En el ámbito energético, la situación es menos alentadora. Que la energía es un bien público estratégico quedó patente en febrero de 2022. El estallido de la guerra en Ucrania hizo saltar las costuras del modelo energético alemán, demasiado dependiente del gas ruso. Un verano de sequía y problemas de mantenimiento en varias centrales han puesto en duda la viabilidad del modelo francés, diseñado en torno a la energía nuclear. Estos problemas –unidos a una dependencia exacerbada de fuentes de energía sucias, como el carbón o incluso madera– muestran que la UE llega tarde y mal al reto de la transformación energética. En el lado positivo de la balanza, los fondos NextGeneration identifican la transición energética como un área prioritaria para la inversión pública. Representan una oportunidad sin precedentes para apostar, a escala europea, por un modelo más funcional y sostenible. Por otra parte, la guerra en Ucrania debería haber promovido una reconsideración más ambiciosa del papel de las políticas energéticas comunes. Y las consideraciones nacionales siguen pesando de forma desproporcionada a la hora de formular proyectos energéticos alternativos.

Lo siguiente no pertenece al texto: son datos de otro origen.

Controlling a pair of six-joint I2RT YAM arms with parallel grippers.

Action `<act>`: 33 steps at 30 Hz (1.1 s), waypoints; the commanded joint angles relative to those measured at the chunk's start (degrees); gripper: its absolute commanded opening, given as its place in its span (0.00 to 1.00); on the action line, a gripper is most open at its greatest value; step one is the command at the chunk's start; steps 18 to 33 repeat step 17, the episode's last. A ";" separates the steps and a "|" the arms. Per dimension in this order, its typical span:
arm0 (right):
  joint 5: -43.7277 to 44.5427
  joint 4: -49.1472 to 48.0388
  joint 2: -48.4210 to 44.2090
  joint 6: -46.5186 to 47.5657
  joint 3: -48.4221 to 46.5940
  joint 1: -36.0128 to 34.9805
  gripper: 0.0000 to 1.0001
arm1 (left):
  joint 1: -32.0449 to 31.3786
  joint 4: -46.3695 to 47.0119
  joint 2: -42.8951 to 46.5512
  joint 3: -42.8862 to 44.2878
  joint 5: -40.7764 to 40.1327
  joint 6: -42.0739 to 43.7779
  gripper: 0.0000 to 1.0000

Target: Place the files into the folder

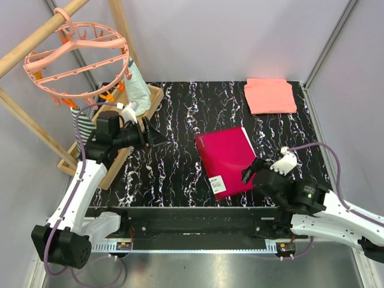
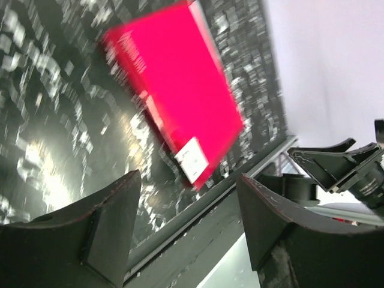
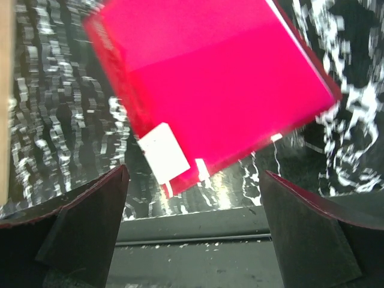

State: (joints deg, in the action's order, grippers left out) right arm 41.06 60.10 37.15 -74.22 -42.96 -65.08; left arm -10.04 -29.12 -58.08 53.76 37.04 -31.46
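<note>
At the table's near edge, right of centre, the right gripper (image 1: 252,169) hovers with its jaws spread wide and nothing between them, just beside the near right side of the folder (image 1: 228,153). Its wrist camera looks out between two dark fingers onto the crimson cover, which fills most of that view. The folder lies closed and flat on the black, white-veined table (image 1: 174,168), right of centre and turned slightly askew to the near edge. A white label (image 1: 218,186) sits on the cover at its near left corner. A thin pale line (image 3: 303,48) runs along one edge of the cover; whether it is paper tucked inside cannot be told.

Farther back, toward the left edge, the left gripper (image 1: 153,133) hangs above the table beside a wooden tray (image 1: 153,98), jaws parted and empty, facing across toward the folder. Its blurred wrist view catches the folder lying beyond the fingers. The tray lies along the left edge, reaching toward the far left corner, its contents too crowded to name. Above it, a salmon-pink ring hanger (image 1: 78,60) hooks over a slanted wooden pole (image 1: 24,49). At the far right corner a folded salmon-pink cloth (image 1: 270,96) lies flat, well apart from the folder.
</note>
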 commanded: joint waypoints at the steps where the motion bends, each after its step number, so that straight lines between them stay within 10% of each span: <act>1: 6.65 3.36 2.22 13.36 -12.21 0.22 1.00 | -0.15 1.78 1.75 6.01 6.89 0.27 0.69; 12: 4.29 -5.69 20.50 35.89 -29.80 0.30 1.00 | -0.15 3.46 5.52 6.97 8.40 -3.60 0.71; 33: 4.12 -7.44 22.98 39.22 -33.42 0.48 1.00 | -0.24 3.11 7.37 10.91 9.81 -4.48 0.72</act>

Un tercer bien público clave es la seguridad. Aunque sea recurrente anunciar el "despertar geopolítico" de una UE malacostumbrada al pacifismo, no es cierto que el gasto militar europeo sea insignificante. En 2019, el gasto en defensa del conjunto de los 27 ascendió a 168.500 millones de euros. Eso representa más de 2,5 veces el gasto militar ruso en defensa aquel año, y ni siquiera tiene en cuenta la contribución de otros socios europeos de la OTAN, como Reino Unido. El problema de la UE es en parte técnico: la fragmentación de sus industrias de defensa impide desarrollar economías de escala que vuelvan el gasto en defensa más eficiente. Pero sobre todo es político: los Estados miembros son reacios a ceder soberanía en este apartado, y muchos de ellos (especialmente los de Europa del este) conciben la cooperación de seguridad en el marco de la OTAN, pero no el de una UE que consideran poco resolutiva.

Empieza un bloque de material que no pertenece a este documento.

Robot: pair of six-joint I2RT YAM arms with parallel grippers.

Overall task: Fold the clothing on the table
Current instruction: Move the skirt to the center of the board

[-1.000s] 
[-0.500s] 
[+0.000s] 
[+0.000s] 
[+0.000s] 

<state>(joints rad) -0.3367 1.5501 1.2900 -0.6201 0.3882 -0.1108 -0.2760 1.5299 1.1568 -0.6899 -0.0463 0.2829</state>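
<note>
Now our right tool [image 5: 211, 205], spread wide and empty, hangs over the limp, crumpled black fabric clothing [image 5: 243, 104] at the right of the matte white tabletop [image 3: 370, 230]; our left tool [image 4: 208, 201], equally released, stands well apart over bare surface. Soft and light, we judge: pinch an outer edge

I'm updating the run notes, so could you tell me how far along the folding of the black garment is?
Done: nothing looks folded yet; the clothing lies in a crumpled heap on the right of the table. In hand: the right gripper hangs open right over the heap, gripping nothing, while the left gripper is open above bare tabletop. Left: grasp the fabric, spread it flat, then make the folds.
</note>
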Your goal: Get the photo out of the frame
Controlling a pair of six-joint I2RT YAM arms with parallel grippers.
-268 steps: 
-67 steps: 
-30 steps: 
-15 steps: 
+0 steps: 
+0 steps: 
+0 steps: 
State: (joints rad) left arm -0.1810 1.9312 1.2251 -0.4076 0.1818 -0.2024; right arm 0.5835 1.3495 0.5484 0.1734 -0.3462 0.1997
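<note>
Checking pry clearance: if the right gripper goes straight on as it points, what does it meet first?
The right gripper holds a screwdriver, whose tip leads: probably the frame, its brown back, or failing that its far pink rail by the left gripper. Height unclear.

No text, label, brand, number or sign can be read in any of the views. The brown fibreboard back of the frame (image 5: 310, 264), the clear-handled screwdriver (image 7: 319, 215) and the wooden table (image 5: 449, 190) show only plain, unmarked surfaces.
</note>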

Una vía para reformar estos tres ámbitos al mismo tiempo pasaría por modificar sustancialmente las reglas fiscales europeas, actualmente pendientes de reforma. Establecer una capacidad fiscal permanente (inspirada en los fondos NextGeneration) para reconducir la crisis energética y facilitar la inversión en defensa sería una apuesta más realista que volver al modelo de la austeridad presupuestaria. Siendo más exigentes –o, sencillamente, reconociendo que nos encontramos ante varias emergencias simultáneas–, se podría exigir una reforma de los tratados de la UE. O extender el enfoque de bienes públicos europeos a ámbitos como el de la infraestructura digital y el diseño de políticas industriales. En los últimos años, al fin y al cabo, se han realizado avances que hasta 2020 parecían inasumibles. El endeudamiento conjunto para hacer frente al covid-19, el debate sobre el tope a los precios energéticos, y la firmeza en las sanciones conjuntas a Rusia dan buena cuenta de los avances logrados.

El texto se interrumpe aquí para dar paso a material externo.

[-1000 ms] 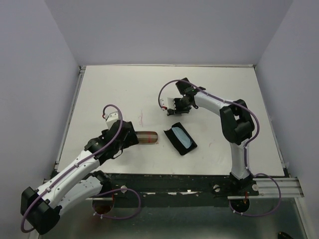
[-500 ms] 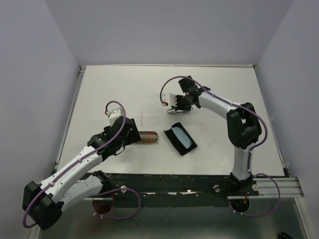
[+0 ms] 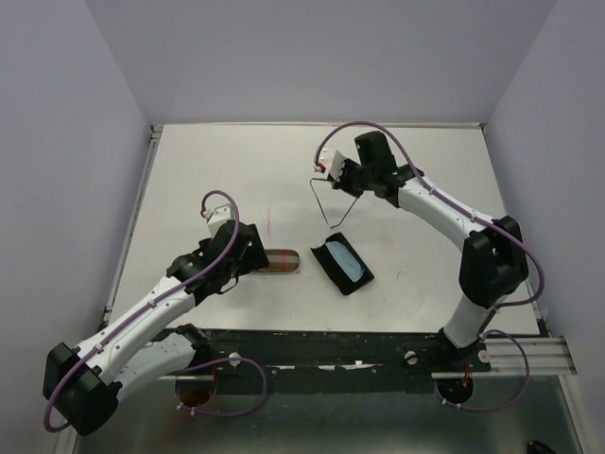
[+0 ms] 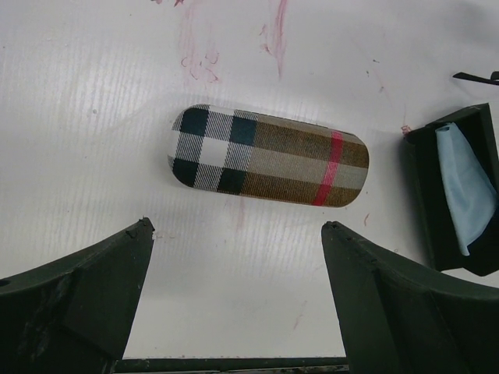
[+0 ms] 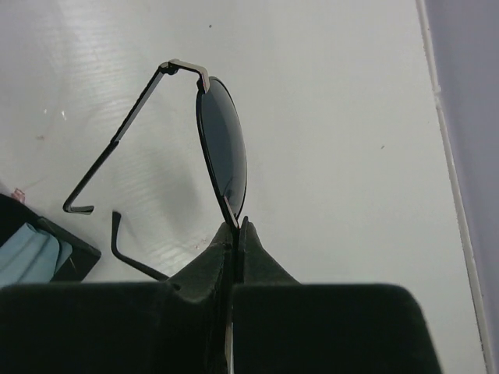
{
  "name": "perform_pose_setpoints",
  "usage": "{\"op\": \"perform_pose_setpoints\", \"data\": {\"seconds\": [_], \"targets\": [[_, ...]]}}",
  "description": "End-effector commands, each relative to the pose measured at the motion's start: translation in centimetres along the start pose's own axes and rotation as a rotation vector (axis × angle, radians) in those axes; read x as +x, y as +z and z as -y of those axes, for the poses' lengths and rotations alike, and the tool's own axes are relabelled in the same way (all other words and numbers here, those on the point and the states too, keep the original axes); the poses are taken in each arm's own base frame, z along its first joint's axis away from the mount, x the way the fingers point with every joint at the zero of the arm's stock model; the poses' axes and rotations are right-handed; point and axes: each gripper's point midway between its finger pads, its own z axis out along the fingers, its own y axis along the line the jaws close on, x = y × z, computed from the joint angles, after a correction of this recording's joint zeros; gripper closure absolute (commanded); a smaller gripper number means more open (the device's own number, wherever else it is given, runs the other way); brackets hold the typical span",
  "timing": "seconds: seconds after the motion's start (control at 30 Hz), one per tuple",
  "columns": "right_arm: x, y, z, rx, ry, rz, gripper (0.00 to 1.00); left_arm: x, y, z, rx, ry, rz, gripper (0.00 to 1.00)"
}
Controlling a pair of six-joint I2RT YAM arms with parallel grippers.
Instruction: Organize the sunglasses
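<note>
My right gripper (image 3: pixel 345 178) is shut on the black-framed sunglasses (image 3: pixel 327 202) and holds them above the table, their thin temples open and hanging toward the black case. In the right wrist view the jaws (image 5: pixel 236 226) pinch the frame edge below one dark lens (image 5: pixel 222 148). My left gripper (image 3: pixel 251 255) is open and empty, just left of the plaid case (image 3: pixel 282 260). In the left wrist view the plaid case (image 4: pixel 269 156) lies closed beyond the open fingers (image 4: pixel 117 265). The orange wraparound pair is out of view.
A plain black case (image 3: pixel 342 266) lies open with a light blue cloth (image 4: pixel 465 187) inside, right of the plaid case. Its corner shows in the right wrist view (image 5: pixel 74 257). Raised table rims (image 3: pixel 140 203) run along the left and right sides.
My right gripper has risen and swung back and right with the black sunglasses, lifting them off the table; their temples now hang open. The left gripper has edged slightly toward the plaid case.
</note>
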Motion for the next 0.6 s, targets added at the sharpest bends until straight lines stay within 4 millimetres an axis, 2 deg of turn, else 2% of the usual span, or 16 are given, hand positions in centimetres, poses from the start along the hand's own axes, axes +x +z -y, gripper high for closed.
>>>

El riesgo ahora es que en la UE se instaure la fatiga tras un periodo de avances e hiperactividad. En el ámbito intergubernamental, las tiranteces entre Francia y Alemania son una mala noticia. En el comunitario, la propuesta de reforma de las reglas fiscales de la Comisión peca de tímida. Estas reticencias se deberían acallar con una frase lúcida de John Maynard Keynes: "nos podemos permitir todo lo que seamos capaces de hacer". La UE es capaz de resolver las crisis actuales pensando más allá de los siguientes seis meses vista. Lo que no puede permitirse, llegados a este punto, es ser menos ambiciosa.